His supporters on the other hand, embraced him with an almost cult like devotion – wallowing in his showers of blood and guts as was the case at Tasmania’s Dark Mofo festival in 2017. The ABC reported at the time:

“The performance, directed by Austrian artist Hermann Nitsch, took place on Saturday in a warehouse in Hobart’s CBD, and included mock crucifixions set to music, culminating in a frenzied squabble by blood-soaked participants writhing in the entrails from a freshly slaughtered bull carcass.”

One can only hope the leftovers were served at the after party barbeque or given the Gaga taxidermy treatment and converted to souvenir beef jerky. Needless to say the Mofo performance drew a storm of protest with even meat lover and cattle station baroness Janet Holmes à Court joining the cries of outrage, stating that “the killing of an animal in the name of art did not excite her.”
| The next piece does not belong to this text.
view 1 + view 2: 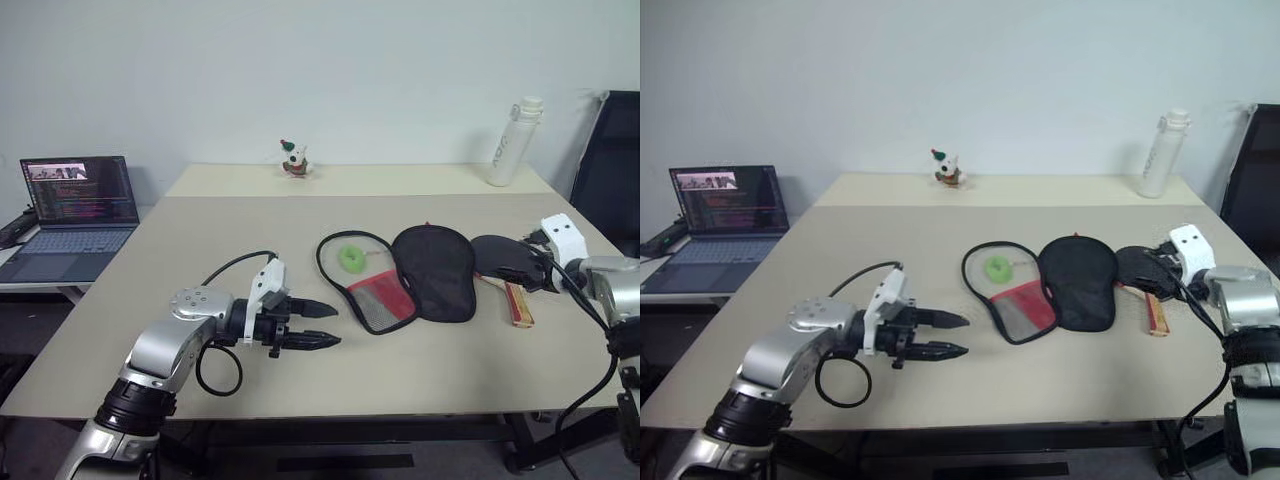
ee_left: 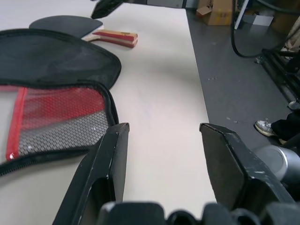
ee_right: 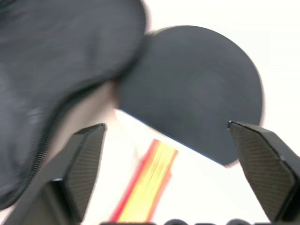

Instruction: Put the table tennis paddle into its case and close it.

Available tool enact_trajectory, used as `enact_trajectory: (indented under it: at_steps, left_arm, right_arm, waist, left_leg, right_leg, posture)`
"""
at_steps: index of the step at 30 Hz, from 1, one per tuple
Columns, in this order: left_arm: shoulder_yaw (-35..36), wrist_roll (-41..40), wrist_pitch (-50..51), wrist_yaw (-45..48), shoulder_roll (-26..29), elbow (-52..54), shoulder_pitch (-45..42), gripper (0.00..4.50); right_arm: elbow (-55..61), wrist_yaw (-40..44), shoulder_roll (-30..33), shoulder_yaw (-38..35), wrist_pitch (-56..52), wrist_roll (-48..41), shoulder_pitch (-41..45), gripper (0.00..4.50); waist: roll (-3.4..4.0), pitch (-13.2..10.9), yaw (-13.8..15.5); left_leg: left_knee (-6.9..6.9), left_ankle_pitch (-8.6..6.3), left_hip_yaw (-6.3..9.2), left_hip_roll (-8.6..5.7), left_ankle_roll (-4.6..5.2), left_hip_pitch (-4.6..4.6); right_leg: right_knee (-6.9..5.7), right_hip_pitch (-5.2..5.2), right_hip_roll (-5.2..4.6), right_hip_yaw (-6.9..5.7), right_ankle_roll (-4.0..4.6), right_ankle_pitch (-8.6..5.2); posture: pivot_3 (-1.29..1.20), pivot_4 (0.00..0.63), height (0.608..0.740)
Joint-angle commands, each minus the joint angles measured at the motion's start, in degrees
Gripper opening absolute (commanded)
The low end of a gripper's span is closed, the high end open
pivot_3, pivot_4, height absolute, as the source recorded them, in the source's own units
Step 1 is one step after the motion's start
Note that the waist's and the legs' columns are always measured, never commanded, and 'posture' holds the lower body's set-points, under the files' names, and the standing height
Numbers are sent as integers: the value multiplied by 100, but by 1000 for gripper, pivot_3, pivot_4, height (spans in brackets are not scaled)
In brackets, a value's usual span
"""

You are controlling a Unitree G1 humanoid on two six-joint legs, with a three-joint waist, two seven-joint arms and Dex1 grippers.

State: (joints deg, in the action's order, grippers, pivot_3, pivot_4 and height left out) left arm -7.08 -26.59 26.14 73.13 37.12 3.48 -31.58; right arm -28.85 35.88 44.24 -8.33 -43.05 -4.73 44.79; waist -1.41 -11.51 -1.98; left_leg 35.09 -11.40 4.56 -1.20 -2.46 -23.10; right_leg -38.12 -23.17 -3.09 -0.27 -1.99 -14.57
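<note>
While the left gripper hovers over the table with fingers parted and empty, just short of the case, that case lies unzipped and spread flat, nothing inside. Beyond the case's far flap, the right gripper stands wide open and empty above the table tennis paddle, which lies flat on the table beside the case.

Table: case, paddle, prob. bottle
</note>
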Motion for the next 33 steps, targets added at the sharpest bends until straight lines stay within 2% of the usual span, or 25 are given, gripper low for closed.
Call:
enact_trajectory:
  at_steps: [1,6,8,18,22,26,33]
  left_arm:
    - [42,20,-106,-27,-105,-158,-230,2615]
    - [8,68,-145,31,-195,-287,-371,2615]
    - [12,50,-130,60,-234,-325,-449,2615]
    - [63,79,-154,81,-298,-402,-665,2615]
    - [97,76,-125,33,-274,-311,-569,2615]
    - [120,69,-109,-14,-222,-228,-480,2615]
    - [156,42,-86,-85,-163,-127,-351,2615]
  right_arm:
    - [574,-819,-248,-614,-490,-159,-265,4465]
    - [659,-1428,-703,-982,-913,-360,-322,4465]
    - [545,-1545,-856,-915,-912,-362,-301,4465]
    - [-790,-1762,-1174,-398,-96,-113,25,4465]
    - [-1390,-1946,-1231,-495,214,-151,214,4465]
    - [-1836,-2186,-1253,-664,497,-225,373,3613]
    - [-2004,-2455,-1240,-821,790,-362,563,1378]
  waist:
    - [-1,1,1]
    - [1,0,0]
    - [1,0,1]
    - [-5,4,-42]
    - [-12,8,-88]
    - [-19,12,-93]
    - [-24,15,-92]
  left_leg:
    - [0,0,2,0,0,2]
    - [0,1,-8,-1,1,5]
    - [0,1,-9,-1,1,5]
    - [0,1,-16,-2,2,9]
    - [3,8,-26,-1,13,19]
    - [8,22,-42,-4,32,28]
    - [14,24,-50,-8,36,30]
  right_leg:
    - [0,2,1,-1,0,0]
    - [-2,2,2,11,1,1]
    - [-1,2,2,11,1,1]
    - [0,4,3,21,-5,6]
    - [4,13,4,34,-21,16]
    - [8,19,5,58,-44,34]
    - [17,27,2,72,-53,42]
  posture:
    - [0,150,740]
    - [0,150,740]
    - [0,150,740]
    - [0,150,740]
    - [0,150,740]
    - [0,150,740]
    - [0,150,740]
It wasn’t the first time that Nitsch had created controversy in Australia and in 1988, here for the seventh Biennale of Sydney, he soon became the focus of tabloid fuelled anger. The police seized video tapes of his performance and he was an easy target for the conservative radio commentators of the day.
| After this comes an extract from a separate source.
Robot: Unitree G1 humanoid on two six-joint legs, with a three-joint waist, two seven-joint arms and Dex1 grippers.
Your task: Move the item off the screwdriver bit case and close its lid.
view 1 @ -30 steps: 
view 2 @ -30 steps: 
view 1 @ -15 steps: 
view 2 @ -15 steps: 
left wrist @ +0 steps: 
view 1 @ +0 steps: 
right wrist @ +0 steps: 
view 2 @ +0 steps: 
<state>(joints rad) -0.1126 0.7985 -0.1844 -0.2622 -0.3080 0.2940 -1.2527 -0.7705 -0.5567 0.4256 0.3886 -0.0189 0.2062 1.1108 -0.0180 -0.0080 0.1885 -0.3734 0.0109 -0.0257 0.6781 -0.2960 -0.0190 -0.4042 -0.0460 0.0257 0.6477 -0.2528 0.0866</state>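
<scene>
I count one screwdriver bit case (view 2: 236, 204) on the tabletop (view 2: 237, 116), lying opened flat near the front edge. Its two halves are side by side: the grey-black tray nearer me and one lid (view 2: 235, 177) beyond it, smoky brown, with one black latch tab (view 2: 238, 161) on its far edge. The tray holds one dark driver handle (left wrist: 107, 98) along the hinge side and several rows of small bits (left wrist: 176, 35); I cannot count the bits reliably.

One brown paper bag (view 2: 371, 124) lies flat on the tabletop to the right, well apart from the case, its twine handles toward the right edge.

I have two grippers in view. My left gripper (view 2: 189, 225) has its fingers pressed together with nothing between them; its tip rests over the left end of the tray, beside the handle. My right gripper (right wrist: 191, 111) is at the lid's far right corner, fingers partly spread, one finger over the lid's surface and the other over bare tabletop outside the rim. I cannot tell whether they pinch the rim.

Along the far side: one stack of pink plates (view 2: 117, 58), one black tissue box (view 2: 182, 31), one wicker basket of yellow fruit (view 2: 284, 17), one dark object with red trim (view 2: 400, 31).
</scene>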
There was not however the same level of public protest that accompanied his Dark Mofo blood feast some 30 odd years later. The late 80s was a violent time in Australia with crime and corruption rampant and we were still reeling from the aftermath of the Port Arthur massacre a few years earlier. Perhaps the exhibition of bloody sides of beef and their ritualistic dissection did not resonate compared to the reality of mass murder and gangland killings.
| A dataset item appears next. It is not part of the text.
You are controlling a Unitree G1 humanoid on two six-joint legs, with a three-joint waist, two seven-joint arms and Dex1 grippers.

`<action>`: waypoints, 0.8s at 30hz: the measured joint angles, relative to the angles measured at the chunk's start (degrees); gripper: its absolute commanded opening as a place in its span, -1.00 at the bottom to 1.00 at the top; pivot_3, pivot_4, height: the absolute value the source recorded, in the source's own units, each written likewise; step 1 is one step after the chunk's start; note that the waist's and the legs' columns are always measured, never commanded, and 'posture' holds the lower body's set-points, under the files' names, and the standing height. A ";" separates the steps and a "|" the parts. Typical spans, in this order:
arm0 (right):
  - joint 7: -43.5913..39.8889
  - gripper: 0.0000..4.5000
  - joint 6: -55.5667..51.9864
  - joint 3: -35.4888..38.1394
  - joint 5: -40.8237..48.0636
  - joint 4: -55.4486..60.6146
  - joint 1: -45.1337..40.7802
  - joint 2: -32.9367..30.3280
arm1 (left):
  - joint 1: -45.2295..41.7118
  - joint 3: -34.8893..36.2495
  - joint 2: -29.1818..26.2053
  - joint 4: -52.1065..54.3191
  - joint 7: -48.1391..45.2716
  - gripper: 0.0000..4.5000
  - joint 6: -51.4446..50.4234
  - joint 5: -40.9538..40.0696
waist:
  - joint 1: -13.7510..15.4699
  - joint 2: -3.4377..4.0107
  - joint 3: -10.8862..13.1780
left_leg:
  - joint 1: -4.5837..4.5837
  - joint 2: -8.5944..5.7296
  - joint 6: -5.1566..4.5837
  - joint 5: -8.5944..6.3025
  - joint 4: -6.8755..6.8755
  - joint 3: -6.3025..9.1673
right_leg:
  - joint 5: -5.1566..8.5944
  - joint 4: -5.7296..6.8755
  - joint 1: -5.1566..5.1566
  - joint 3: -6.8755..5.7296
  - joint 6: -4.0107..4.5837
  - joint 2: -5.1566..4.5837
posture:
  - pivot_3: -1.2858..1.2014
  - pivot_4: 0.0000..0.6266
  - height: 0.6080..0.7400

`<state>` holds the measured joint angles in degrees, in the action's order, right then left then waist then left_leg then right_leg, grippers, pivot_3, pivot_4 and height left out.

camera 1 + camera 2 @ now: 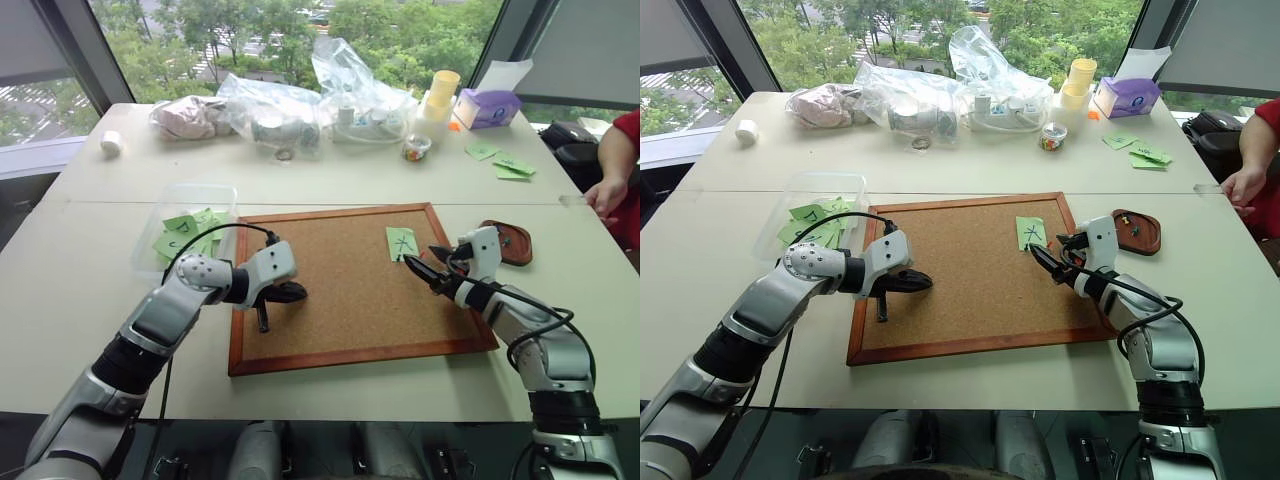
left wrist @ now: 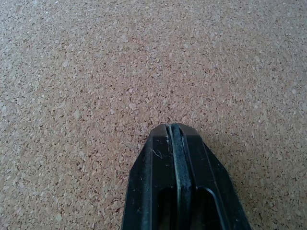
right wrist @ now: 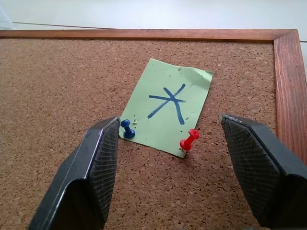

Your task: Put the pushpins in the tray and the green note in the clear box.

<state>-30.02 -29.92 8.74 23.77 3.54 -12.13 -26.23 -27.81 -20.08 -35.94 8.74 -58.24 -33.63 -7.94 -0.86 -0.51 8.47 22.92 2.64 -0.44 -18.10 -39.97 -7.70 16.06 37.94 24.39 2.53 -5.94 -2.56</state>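
The green note (image 3: 169, 106), marked with a dark X, lies flat on the corkboard (image 1: 330, 290) near its far right corner, pinned at its near edge by a blue pushpin (image 3: 127, 129) and a red pushpin (image 3: 188, 140). The right gripper (image 3: 168, 158) sits just short of that edge, jaws spread wide with both pins between them, touching neither. The left gripper (image 1: 291, 292) rests low over the board's left side, jaws pressed together and empty. The tray (image 1: 1140, 232) stands on the table (image 1: 90, 250) just beyond the board's right frame; small dark specks lie in it, too small to identify. The clear box (image 1: 185, 205) stands off the board's far left corner and holds several green slips (image 1: 185, 232), partly screened by its wall. A small clear cup (image 1: 416, 149) of coloured bits stands farther back. A person's hand (image 1: 606, 194) rests at the table's right edge, the arm cut off.
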 measured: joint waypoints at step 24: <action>3.01 -0.98 4.45 5.23 0.14 -0.37 -0.22 1.47 | -0.10 -0.71 -0.96 0.66 -0.33 -1.00 -0.44 0.48 | -0.24 0.00 0.00 | -0.03 0.02 0.03 0.02 0.01 -0.01 | 0.00 0.00 0.00 0.00 0.00 0.03 | 0.03 -0.52 0.93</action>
<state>-27.01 -25.47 13.98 23.91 3.17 -12.35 -24.76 -27.91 -20.79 -36.90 9.40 -58.57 -34.06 -7.46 -1.10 -0.51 8.47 22.88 2.66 -0.42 -18.08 -39.96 -7.71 16.06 37.95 24.39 2.53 -5.94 -2.53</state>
Whether we will encounter another Hermann Nitsch in the years to come remains to be seen. The real blood is being spilled in Ukraine, almost live on television and social media every night. Perhaps Nitsch’s ritualistic disembowelings were more unintentionally emblematic of our continuing cruelty to all kinds of animals, than allusions to death and crucifixion.

I wonder whether Herman often enjoyed a good rare steak in his enormous Prinzendorf Castle in Lower Austria, or even dallied with some plant based burgers. Maybe he was a closet vegan – though I couldn’t find anything to verify this. And when he was not ripping the guts out of a dead goat, did her ever relax with a DVD of Herschell Gordon Lewis’s Blood Feast or the sequel All U Can Eat?

Finally it’s reported that he wanted a short stanza lasting only 10 minutes from Beethoven’s 7th Symphony played at his funeral – so his once blood splattered mourners would not get a cold. A rather subdued and mundane exit from such an exuberant life!